• **Required work**
Pull each line containing "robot" out of the data and copy it.

• **Data for the task**
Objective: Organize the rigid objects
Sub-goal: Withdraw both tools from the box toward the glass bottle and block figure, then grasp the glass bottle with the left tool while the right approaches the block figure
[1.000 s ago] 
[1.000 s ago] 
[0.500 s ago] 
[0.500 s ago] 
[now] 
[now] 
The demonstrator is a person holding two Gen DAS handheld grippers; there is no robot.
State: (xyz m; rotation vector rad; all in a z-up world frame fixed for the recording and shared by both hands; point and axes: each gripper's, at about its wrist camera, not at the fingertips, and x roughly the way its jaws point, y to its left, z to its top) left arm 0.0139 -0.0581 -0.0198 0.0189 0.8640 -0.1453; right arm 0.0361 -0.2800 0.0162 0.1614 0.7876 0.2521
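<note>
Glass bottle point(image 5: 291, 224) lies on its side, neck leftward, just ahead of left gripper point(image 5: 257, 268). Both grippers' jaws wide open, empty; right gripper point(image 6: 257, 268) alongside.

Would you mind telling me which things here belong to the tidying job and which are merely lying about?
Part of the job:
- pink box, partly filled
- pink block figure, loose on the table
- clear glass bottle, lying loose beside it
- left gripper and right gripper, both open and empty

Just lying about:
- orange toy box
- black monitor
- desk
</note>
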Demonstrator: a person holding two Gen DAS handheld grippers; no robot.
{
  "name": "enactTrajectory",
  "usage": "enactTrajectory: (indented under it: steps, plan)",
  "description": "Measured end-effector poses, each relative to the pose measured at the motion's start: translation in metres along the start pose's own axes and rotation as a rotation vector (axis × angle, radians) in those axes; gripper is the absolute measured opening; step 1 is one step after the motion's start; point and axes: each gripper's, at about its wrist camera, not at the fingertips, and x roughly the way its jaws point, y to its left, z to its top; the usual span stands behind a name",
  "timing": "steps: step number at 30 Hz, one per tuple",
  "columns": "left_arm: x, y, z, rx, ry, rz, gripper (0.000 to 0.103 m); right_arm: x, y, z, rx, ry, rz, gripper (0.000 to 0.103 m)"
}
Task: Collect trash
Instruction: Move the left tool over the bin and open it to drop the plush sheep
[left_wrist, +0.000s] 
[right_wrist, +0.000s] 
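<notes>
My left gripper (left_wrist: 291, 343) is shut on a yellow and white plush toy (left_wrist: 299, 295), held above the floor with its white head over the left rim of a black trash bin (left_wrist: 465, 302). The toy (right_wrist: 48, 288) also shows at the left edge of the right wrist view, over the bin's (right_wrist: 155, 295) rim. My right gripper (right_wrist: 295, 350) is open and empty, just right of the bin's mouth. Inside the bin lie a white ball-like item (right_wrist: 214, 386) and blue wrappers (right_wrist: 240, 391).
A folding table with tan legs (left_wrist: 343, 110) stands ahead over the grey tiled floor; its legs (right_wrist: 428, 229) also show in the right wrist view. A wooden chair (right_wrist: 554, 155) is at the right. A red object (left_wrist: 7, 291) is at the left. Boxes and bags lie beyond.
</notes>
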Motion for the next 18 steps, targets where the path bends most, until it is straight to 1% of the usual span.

• **Exercise solution**
The demonstrator is a person holding two Gen DAS handheld grippers; there is no robot.
Demonstrator: a person holding two Gen DAS handheld grippers; no robot.

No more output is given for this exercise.